┌──
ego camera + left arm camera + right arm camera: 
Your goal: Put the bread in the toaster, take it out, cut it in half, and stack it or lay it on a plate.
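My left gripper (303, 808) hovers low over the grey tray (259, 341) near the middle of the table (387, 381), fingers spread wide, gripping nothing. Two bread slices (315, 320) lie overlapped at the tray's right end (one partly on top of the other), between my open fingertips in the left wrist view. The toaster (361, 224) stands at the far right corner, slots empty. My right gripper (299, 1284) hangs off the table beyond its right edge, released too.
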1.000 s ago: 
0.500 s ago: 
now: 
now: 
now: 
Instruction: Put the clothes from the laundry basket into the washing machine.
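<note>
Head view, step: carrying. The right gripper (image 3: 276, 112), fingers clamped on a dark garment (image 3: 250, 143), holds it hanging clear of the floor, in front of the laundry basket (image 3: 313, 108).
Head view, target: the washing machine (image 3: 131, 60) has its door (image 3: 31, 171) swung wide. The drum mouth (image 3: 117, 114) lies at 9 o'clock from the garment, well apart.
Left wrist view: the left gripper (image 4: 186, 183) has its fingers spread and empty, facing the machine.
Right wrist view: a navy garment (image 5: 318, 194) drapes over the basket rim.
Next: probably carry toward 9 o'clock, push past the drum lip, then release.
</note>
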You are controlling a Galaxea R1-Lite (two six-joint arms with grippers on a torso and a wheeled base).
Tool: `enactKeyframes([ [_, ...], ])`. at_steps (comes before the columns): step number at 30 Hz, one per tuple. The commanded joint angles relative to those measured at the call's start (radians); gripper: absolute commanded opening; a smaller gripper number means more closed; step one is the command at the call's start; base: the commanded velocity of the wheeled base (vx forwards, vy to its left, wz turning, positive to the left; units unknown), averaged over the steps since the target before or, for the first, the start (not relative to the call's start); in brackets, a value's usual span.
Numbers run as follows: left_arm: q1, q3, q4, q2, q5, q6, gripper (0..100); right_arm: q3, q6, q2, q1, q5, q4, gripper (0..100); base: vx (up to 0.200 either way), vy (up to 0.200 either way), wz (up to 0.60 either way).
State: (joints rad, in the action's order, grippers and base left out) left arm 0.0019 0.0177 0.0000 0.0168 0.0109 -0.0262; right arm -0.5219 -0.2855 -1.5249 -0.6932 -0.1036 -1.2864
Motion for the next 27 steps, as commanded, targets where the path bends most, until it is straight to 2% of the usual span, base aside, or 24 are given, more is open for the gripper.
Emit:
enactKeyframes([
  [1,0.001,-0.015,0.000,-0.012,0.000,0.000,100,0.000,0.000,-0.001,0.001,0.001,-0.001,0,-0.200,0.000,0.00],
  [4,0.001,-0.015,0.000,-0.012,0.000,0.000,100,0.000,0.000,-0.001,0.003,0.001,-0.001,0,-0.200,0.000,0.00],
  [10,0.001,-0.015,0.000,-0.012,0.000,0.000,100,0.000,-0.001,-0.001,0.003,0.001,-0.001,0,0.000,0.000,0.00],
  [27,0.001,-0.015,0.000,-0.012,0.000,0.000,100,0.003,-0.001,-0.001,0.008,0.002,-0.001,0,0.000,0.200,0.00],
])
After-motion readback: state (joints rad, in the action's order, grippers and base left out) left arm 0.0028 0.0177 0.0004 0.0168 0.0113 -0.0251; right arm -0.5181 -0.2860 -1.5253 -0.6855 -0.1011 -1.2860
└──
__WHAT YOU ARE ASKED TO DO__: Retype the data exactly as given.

__ANSWER__:
ego camera + left arm camera + right arm camera: 
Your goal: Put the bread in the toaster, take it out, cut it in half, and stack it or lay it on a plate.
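My left gripper (303, 808) hovers low over the grey tray (259, 341) near the middle of the table (387, 381), fingers spread wide, gripping nothing. Two bread slices (315, 320) lie overlapped at the tray's right end (one partly on top of the other), between my open fingertips in the left wrist view. The toaster (361, 224) stands at the far right corner, slots empty. My right gripper (299, 1284) hangs off the table beyond its right edge, released too.
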1.000 s ago: 
0.500 s ago: 
now: 
now: 
now: 
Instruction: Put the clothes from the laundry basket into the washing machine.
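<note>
Head view, step: carrying. The right gripper (image 3: 276, 112), fingers clamped on a dark garment (image 3: 250, 143), holds it hanging clear of the floor, in front of the laundry basket (image 3: 313, 108).
Head view, target: the washing machine (image 3: 131, 60) has its door (image 3: 31, 171) swung wide. The drum mouth (image 3: 117, 114) lies at 9 o'clock from the garment, well apart.
Left wrist view: the left gripper (image 4: 186, 183) has its fingers spread and empty, facing the machine.
Right wrist view: a navy garment (image 5: 318, 194) drapes over the basket rim.
Next: probably carry toward 9 o'clock, push past the drum lip, then release.
</note>
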You are controlling a Galaxea R1-Lite (two six-joint arms with grippers on a torso and a wheeled base).
Tool: `enactKeyframes([ [_, ...], ])`. at_steps (comes before the columns): step number at 30 Hz, one per tuple. The commanded joint angles relative to those measured at the call's start (radians); gripper: absolute commanded opening; a smaller gripper number means more closed; step one is the command at the call's start; base: the commanded velocity of the wheeled base (vx forwards, vy to its left, wz turning, positive to the left; units unknown), averaged over the steps since the target before or, for the first, the start (not relative to the call's start); in brackets, a value's usual span.
Numbers run as follows: left_arm: q1, q3, q4, q2, q5, q6, gripper (0..100); right_arm: q3, q6, q2, q1, q5, q4, gripper (0..100); base: vx (up to 0.200 either way), vy (up to 0.200 either way), wz (up to 0.60 either way).
State: (joints rad, in the action's order, grippers and base left out) left arm 0.0019 0.0177 0.0000 0.0168 0.0109 -0.0262; right arm -0.5219 -0.2855 -1.5249 -0.6932 -0.1036 -1.2864
Motion for the next 27 steps, as commanded, targets where the path bends most, until it is straight to 2% of the usual span, base aside, or 24 are given, more is open for the gripper.
Emit:
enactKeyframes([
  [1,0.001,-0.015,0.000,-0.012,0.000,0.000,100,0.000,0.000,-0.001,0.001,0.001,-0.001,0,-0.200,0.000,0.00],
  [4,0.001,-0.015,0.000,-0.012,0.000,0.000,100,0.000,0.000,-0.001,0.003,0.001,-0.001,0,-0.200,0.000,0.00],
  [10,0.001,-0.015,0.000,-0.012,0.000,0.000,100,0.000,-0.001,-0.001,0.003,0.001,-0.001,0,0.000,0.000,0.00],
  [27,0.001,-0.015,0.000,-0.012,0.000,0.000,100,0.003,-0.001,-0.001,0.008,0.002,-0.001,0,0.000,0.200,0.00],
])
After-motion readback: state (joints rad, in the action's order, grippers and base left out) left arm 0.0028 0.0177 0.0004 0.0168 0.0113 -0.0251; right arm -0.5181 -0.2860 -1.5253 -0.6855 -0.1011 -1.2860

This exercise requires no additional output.